Carrier is built around a simple architectural idea: enterprise services should describe their domain shape directly. The important parts of a service should not be buried across framework code, middleware, migration scripts, annotations, and handwritten documentation.
Domain-First Service Design
Carrier encourages teams to begin with the domain, not the framework. A Carrier service should represent a clear business capability: patient intake, claims processing, appointment scheduling, consent management, inventory control, billing, identity, or another coherent area of ownership. The central question is not which endpoints do we need? but what responsibility does this service own?
Thin Routes, Rich Actions
Carrier separates HTTP edge behavior from business behavior. Routes own HTTP concerns: path, method, request body, response shape, authentication, and edge semantics. Actions own business behavior — the right place for reusable operations, transactional logic, auth-aware workflows, and domain decisions.
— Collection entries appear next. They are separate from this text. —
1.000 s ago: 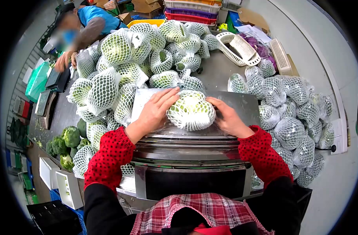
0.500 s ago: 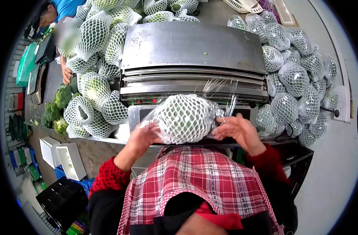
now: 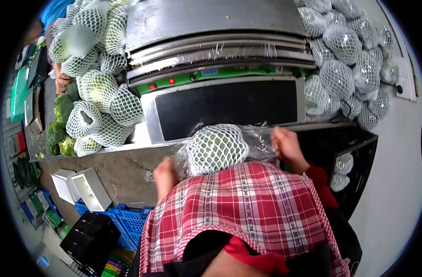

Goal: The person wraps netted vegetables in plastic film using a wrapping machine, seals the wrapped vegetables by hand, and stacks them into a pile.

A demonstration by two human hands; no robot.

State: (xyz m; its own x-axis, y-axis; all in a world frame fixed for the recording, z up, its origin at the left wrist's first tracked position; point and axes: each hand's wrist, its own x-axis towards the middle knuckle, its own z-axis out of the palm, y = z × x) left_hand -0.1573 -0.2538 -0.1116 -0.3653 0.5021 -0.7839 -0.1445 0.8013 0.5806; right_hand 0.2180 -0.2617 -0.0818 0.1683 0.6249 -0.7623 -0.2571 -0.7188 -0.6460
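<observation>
Head view: a wrapping machine (image 3: 224, 104) stands directly ahead, flanked by netted vegetables (image 3: 96, 87) on the left and film-wrapped vegetables (image 3: 341, 41) on the right. A plaid apron (image 3: 238, 198) adjoins the near side of the netted head (image 3: 218, 150). This head lies between both hands, apart from the fingers; the left hand (image 3: 164, 177) and right hand (image 3: 288, 147) are curled, gripping opposite ends of its clear film (image 3: 260, 142).

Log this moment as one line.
left hand: holds clear film | right hand: holds film's other end | netted vegetable: between hands | machine: beyond
</observation>
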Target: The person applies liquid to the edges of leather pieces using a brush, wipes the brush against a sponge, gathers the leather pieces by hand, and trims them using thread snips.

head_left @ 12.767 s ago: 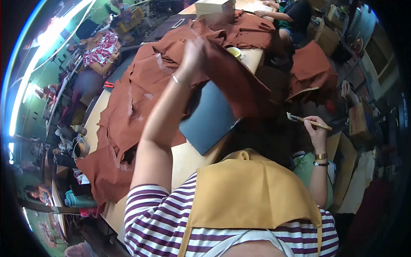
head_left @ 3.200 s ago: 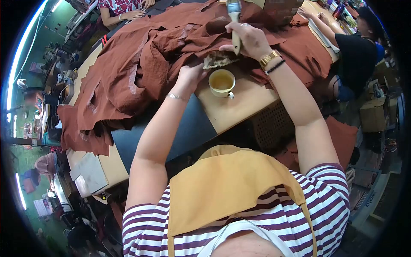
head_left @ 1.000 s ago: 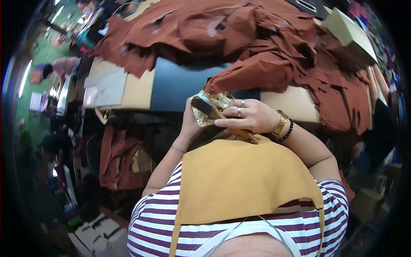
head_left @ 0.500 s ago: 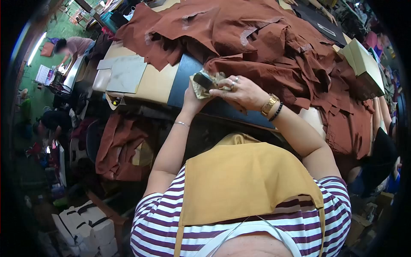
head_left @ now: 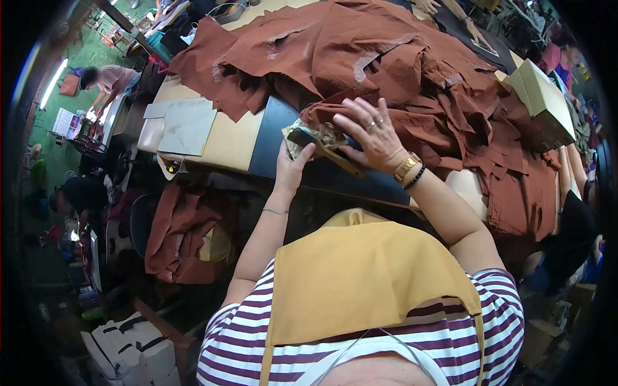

Declarative Contracts Over Framework Plumbing
Enterprise teams spend too much time re-creating the same service structure. Carrier does not eliminate implementation detail, but it raises the level of expression. Models, types, routes, actions, and policies become first-class declarations. That shift matters because declarations can be inspected — they can generate artifacts, feed governance workflows, and be checked before runtime.
Compile-Time Structure as Governance
Carrier makes more of the architecture visible to tools. When the service shape is declared, the toolchain can generate OpenAPI, migrations, runtime code, and manifest metadata. This allows enterprise architecture to move from after-the-fact review toward earlier, automated inspection.
Service structure should be explicit enough for both developers and architects to trust.